How to compare 2 txt files in Python

Question

I have written a program to compare file new1.txt with new2.txt and the lines which are there in new1.txt and not in new2.txt has to be written to difference.txt file.

Can someone please have a look and let me know what changes are required in the below given code. The code prints the same value multiple times.

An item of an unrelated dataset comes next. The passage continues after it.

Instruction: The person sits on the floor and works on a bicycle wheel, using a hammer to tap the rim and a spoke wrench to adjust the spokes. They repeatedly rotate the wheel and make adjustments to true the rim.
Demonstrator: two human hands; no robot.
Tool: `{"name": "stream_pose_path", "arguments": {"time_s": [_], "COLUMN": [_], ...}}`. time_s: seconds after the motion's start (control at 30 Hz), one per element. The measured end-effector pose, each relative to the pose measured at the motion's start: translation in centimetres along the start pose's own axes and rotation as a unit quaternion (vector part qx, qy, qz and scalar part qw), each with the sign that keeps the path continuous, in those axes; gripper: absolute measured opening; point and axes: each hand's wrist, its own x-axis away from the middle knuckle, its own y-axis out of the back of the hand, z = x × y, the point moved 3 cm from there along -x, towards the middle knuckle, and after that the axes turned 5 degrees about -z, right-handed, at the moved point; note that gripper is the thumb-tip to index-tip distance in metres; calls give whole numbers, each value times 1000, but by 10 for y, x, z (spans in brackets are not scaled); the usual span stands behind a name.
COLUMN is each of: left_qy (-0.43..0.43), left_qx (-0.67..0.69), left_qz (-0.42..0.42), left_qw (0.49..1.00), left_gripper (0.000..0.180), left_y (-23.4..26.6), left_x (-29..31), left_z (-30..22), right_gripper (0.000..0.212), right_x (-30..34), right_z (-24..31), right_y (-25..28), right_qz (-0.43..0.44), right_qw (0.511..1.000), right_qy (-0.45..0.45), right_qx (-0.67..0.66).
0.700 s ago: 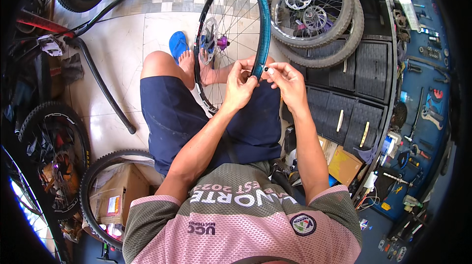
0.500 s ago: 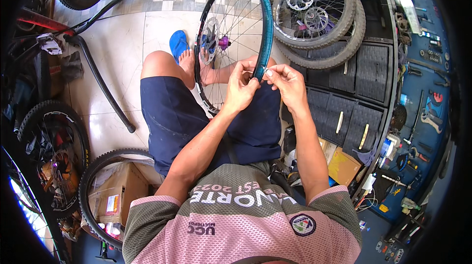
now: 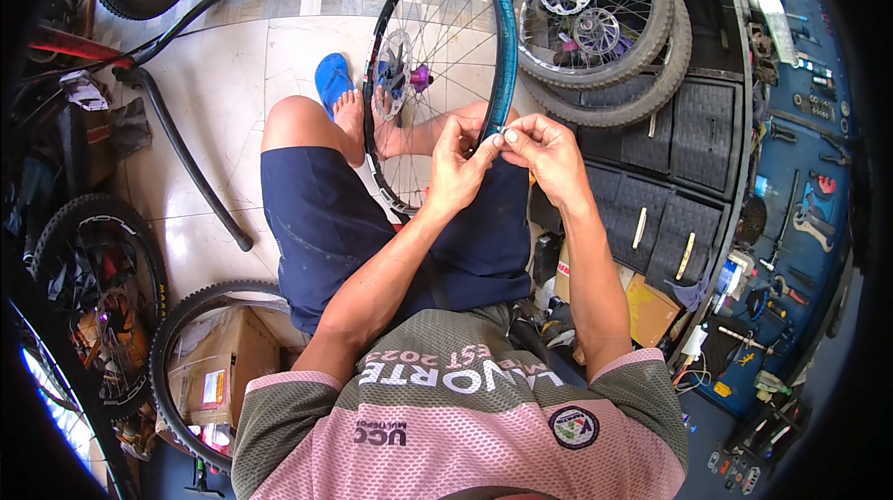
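Note:
A bicycle wheel without a tyre stands upright between my legs, its black rim point(image 3: 379, 35) lined with teal tape point(image 3: 507, 44). It has a purple hub point(image 3: 421, 79) and a disc brake rotor point(image 3: 394, 58). My left hand point(image 3: 458, 170) is closed round the near part of the rim, thumb against the tape. Just right of it, my right hand point(image 3: 549, 158) pinches something small at the tape's edge, thumb and forefinger together. The fingertips of both hands almost meet there. What the right fingers hold is mostly hidden and too small to name.
Wheels with tyres point(image 3: 595, 81) lie stacked on black drawers point(image 3: 642, 221) at the right. Beyond is a blue tool board point(image 3: 800, 193). A loose tyre point(image 3: 163, 379) leans by a cardboard box point(image 3: 223, 360) at lower left. A black tube point(image 3: 191, 160) stands left of my knee.
The wheel has shifted slightly left in view. My right fingertips have come closer to my left thumb at the tape's edge. The left hand keeps its hold on the rim.

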Motion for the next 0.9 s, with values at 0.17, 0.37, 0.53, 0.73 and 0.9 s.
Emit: {"name": "stream_pose_path", "arguments": {"time_s": [0.17,0.37,0.53,0.73,0.9], "left_qy": [10,29,20,29,46], "left_qx": [-11,-30,-36,-25,-11], "left_qz": [-12,-35,-20,-6,-11], "left_qw": [1000,999,999,999,999], "left_gripper": [30,35,43,49,51], "left_y": [0,0,2,3,6], "left_x": [1,5,5,5,7], "left_z": [1,-2,-7,-4,-3], "right_gripper": [9,12,16,26,26], "right_x": [-1,-6,-12,-19,-23], "right_z": [-1,-12,-15,-11,-5], "right_y": [-1,-4,-4,-5,-10], "right_qz": [5,17,-5,-28,-21], "right_qw": [1000,1000,999,997,995], "right_qy": [-10,-10,-28,-39,-49], "right_qx": [-12,-17,-24,54,88]}}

file1 = open("new1.txt",'r')        
file2 = open("new2.txt",'r')    
NewFile = open("difference.txt",'w')   
for line1 in file1:    
    for line2 in file2:    
        if line2 != line1:    
            NewFile.write(line1)    
file1.close()    
file2.close()
NewFile.close()

If you add some `print`s in, you will see the mistake you have made... — jonrsharpe, Jul 30 '15 at 10:38
Are the lines in your files in order? Are either of the files very long (e.g. too long to keep all in memory at once)? — Blckknght, Jul 30 '15 at 10:39
You should have a look to [`filecmp`](https://docs.python.org/2/library/filecmp.html) and [`difflib`](https://docs.python.org/2/library/difflib.html) — clemtoy, Jul 30 '15 at 10:45

Markus Meskanen · Accepted Answer · 2015-07-30T11:11:38.300

3

Here's an example using the with statement, supposing the files are not too big to fit in the memory

# Open 'new1.txt' as f1, 'new2.txt' as f2 and 'diff.txt' as outf
with open('new1.txt') as f1, open('new2.txt') as f2, open('diff.txt', 'w') as outf:

    # Read the lines from 'new2.txt' and store them into a python set
    lines = set(f2.readlines())

    # Loop through each line in 'new1.txt'
    for line in f1:

        # If the line was not in 'new2.txt'
        if line not in lines:

            # Write the line to the output file
            outf.write(line)

The with statement simply closes the opened file(s) automatically. These two pieces of code are equal:

with open('temp.log') as temp:
    temp.write('Temporary logging.')

# equal to:

temp = open('temp.log')
temp.write('Temporary logging.')
temp.close()

Yet an other way using two sets, but this again isn't too memory effecient. If your files are big, this wont work:

# Again, open the three files as f1, f2 and outf
with open('new1.txt') as f1, open('new2.txt') as f2, open('diff.txt', 'w') as outf:

    # Read the lines in 'new1.txt' and 'new2.txt'
    s1, s2 = set(f1.readlines()), set(f2.readlines())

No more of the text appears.